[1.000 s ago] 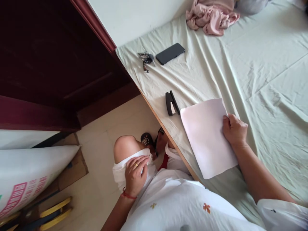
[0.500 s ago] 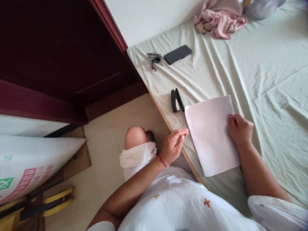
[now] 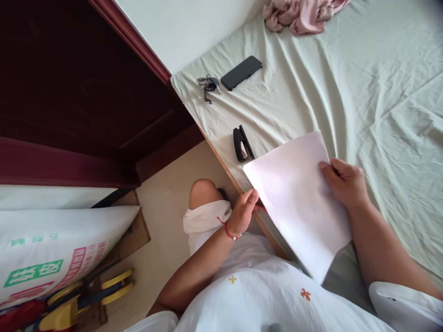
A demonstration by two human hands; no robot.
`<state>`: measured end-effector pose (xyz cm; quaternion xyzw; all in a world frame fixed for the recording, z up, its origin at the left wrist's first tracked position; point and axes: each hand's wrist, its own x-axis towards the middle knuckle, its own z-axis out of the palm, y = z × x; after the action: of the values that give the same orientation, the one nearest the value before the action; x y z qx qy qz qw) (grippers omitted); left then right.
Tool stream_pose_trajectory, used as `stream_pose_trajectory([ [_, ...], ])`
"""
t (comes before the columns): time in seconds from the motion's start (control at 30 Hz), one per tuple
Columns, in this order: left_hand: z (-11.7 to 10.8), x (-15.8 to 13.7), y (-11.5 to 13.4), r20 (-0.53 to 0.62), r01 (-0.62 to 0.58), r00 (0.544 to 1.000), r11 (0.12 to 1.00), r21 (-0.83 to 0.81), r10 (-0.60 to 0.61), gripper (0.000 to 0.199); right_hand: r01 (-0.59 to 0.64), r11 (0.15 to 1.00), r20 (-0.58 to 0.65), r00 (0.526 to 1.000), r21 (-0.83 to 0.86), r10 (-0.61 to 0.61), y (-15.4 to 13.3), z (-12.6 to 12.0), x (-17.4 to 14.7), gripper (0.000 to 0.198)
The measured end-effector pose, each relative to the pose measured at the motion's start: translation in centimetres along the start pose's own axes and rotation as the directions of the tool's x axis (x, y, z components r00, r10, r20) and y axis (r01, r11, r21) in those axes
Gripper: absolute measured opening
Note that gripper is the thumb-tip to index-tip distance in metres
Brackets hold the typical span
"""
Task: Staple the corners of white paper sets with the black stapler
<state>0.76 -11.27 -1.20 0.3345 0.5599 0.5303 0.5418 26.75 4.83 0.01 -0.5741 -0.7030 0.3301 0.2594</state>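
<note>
Paper [image 3: 296, 193] is apparently being steadied: right hand [image 3: 348, 183] grasping it, left hand [image 3: 242, 212] at its edge, hold unclear, seemingly needing pinching.

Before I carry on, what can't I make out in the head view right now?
All in the head view:
1. Left hand: fingers partly hidden by the paper; whether they grip it is unclear.
2. Right hand: the paper hides the fingers underneath.
3. Paper: its underside faces away, hidden by the upper face.
4. Pink cloth: cut off by the top edge.
5. Keys: too small to count.
</note>
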Motion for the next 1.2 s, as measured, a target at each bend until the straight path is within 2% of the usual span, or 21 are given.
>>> stream_pose_trajectory([
  [0.1,-0.1,0.1,-0.1,-0.036,0.064,0.998,0.982,0.177,-0.059,0.060,-0.004,1.000,-0.013,1.000,0.012,0.004,-0.3,0.1,-0.1,0.046],
  [0.2,0.2,0.3,0.0,-0.131,0.099,0.989,0.968,0.232,-0.069,0.067,-0.079,0.967,0.091,0.994,0.242,0.058,0.5,-0.3,0.0,0.042],
  [0.3,0.7,0.6,0.2,-0.193,0.140,0.976,0.974,0.177,-0.105,0.067,-0.255,0.811,0.300,0.948,0.527,0.103,1.3,-1.1,0.1,0.046],
  [0.37,0.9,1.1,0.5,-0.221,0.115,0.972,0.984,0.139,-0.082,0.061,-0.331,0.726,0.350,0.928,0.603,0.132,1.5,-1.5,0.2,0.053],
  [0.47,1.0,2.3,0.7,-0.213,-0.009,0.976,0.995,0.102,0.031,0.050,-0.344,0.680,0.291,0.936,0.647,0.197,1.3,-1.6,0.3,0.050],
  [0.57,0.9,3.9,0.2,-0.176,-0.140,0.973,0.988,0.058,0.148,0.051,-0.324,0.655,0.212,0.945,0.682,0.247,1.1,-1.2,0.3,0.044],
  [0.63,0.6,4.6,-0.4,-0.158,-0.187,0.969,0.982,0.026,0.188,0.050,-0.327,0.659,0.203,0.944,0.677,0.260,1.2,-0.9,0.4,0.041],
  [0.8,-0.2,4.5,-1.3,-0.149,-0.142,0.980,0.989,-0.044,0.134,0.052,-0.351,0.709,0.203,0.936,0.612,0.288,1.7,-0.6,0.5,0.042],
  [0.93,-0.6,4.0,-1.1,-0.163,-0.109,0.978,0.988,0.110,0.127,0.056,-0.315,0.712,0.118,0.943,0.628,0.313,1.5,-0.3,0.7,0.039],
  [1.03,-0.6,4.0,-0.9,-0.217,-0.133,0.958,0.964,0.232,0.185,0.066,-0.289,0.709,0.102,0.950,0.644,0.294,1.5,-0.1,0.8,0.040],
  [1.2,0.0,4.5,-1.3,-0.307,-0.170,0.925,0.966,0.194,0.224,0.070,-0.200,0.700,0.059,0.974,0.685,0.221,1.7,-0.1,1.1,0.040],
])
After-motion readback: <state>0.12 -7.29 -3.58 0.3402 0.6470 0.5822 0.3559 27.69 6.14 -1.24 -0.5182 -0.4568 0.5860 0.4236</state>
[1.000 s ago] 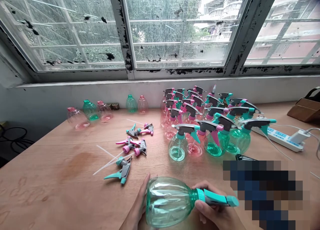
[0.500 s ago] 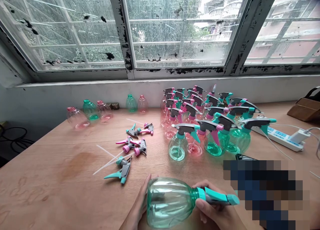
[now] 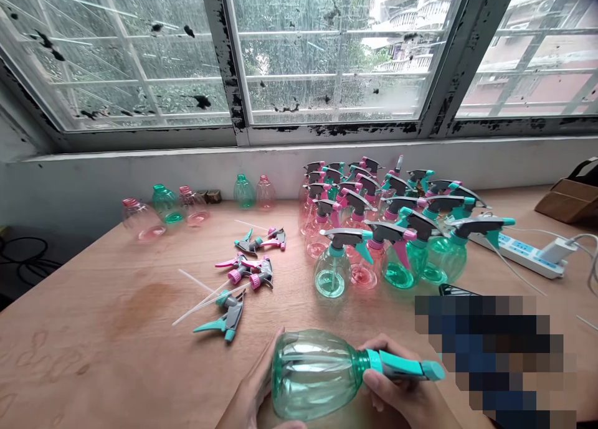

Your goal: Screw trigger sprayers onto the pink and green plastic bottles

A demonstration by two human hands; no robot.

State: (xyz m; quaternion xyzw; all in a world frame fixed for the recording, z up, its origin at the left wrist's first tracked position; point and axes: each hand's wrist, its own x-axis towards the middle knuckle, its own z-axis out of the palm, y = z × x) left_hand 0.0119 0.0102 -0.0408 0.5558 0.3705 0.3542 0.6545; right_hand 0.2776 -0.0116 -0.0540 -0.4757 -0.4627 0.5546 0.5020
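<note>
A clear green spray bottle (image 3: 313, 374) lies sideways in front of me, its base to the left and its turquoise and grey spray head (image 3: 406, 367) to the right. Around the base end is my left hand (image 3: 250, 388), the thumb showing under the bottle. My right hand (image 3: 397, 396) is closed about the neck and collar, thumb on the near side. Loose trigger spray heads lie beyond on the left: a turquoise one (image 3: 228, 317) nearest, pink ones (image 3: 261, 272) behind, with white dip tubes.
Assembled pink and green spray bottles (image 3: 332, 272) stand packed at the back right. Several bottles without heads (image 3: 142, 220) stand at the back left. A power strip (image 3: 527, 251), cables and a brown bag (image 3: 570, 195) lie at right; a blurred patch (image 3: 495, 354) hides the near right.
The spray bottle has shifted very slightly left. My left hand has moved a little, and its thumb now shows at the bottle's lower edge. The right hand keeps its hold on the neck.
</note>
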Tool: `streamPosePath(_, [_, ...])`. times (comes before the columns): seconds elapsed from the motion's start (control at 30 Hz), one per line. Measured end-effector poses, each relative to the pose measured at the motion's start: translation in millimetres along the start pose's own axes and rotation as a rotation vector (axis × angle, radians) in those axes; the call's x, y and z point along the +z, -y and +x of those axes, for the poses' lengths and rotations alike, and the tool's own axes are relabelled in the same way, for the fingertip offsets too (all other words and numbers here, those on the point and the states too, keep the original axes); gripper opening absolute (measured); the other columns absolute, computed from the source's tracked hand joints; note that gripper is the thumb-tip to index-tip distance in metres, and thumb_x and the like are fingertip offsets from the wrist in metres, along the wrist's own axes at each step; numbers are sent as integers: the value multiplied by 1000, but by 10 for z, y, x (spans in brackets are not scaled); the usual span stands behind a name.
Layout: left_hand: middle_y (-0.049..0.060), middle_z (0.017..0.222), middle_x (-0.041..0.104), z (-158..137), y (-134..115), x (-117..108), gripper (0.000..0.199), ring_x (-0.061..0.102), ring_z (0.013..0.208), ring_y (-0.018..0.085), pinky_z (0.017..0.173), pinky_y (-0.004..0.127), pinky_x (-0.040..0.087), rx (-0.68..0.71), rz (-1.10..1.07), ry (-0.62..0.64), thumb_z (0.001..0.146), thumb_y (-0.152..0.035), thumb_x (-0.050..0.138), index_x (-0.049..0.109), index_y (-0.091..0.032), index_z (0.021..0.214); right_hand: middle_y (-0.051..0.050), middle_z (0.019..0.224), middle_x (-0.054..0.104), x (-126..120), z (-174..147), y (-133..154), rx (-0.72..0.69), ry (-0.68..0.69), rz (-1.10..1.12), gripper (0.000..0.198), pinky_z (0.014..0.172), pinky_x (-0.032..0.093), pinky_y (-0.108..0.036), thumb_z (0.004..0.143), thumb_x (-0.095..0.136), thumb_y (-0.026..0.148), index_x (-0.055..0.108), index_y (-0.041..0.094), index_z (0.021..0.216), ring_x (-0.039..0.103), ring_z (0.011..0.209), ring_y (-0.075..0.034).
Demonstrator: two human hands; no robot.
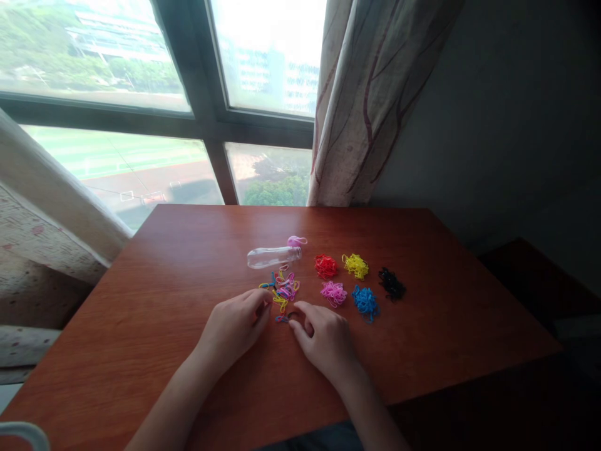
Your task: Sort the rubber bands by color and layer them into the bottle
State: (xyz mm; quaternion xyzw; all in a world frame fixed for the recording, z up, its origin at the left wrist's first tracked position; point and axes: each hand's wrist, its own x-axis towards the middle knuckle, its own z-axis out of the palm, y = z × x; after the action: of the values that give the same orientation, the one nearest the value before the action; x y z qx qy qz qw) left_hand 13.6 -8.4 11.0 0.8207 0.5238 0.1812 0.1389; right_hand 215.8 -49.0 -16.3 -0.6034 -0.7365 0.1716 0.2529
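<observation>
A small mixed heap of coloured rubber bands (286, 286) lies on the wooden table in front of both hands. At its left edge, my left hand (239, 322) has thumb and index finger drawn together in a pinch; what is between the tips, if anything, is too small to make out. My right hand (323, 335) is curled at the near side of the heap, with a dark rubber band (293, 314) at its thumb and index finger. A few blue and red bands (282, 319) lie beside that thumb.
Right of the heap are single-colour piles: red bands (325, 267), yellow bands (355, 266), pink bands (333, 293), blue bands (365, 302) and black bands (391, 284). Behind the heap lies a clear bottle (270, 257) beside a pink cap (295, 241). A window and curtains border the table (188, 263).
</observation>
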Motion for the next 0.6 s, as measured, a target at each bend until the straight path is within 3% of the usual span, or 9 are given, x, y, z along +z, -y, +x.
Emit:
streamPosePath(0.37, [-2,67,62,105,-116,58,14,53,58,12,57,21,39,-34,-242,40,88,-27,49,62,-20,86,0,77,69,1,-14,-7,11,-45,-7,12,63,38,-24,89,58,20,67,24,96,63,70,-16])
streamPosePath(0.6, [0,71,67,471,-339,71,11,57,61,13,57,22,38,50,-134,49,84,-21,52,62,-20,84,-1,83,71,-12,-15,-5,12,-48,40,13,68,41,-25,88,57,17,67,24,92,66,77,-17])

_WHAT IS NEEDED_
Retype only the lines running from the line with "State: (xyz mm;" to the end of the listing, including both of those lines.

_RESPONSE_
State: (xyz mm; quaternion xyzw; all in a world frame fixed for the recording, z up, its origin at the left wrist's first tracked position; point and axes: each hand's wrist, its own x-axis towards the middle knuckle, its own z-axis out of the palm, y = z × x; after the action: of the values that give the same orientation, the one nearest the value before the action; x y z qx qy qz qw) left_hand 13.6 -8.4 11.0 0.8207 0.5238 0.1812 0.1389; right_hand 215.8 -49.0 -16.3 -0.6034 -0.7365 0.1716 0.2529
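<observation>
A small mixed heap of coloured rubber bands (286, 286) lies on the wooden table in front of both hands. At its left edge, my left hand (239, 322) has thumb and index finger drawn together in a pinch; what is between the tips, if anything, is too small to make out. My right hand (323, 335) is curled at the near side of the heap, with a dark rubber band (293, 314) at its thumb and index finger. A few blue and red bands (282, 319) lie beside that thumb.
Right of the heap are single-colour piles: red bands (325, 267), yellow bands (355, 266), pink bands (333, 293), blue bands (365, 302) and black bands (391, 284). Behind the heap lies a clear bottle (270, 257) beside a pink cap (295, 241). A window and curtains border the table (188, 263).
</observation>
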Motion for the next 0.6 s, as measured, a target at each bend until the straight path is within 3% of the usual span, or 9 are given, x, y, z along +z, -y, +x.
Emit:
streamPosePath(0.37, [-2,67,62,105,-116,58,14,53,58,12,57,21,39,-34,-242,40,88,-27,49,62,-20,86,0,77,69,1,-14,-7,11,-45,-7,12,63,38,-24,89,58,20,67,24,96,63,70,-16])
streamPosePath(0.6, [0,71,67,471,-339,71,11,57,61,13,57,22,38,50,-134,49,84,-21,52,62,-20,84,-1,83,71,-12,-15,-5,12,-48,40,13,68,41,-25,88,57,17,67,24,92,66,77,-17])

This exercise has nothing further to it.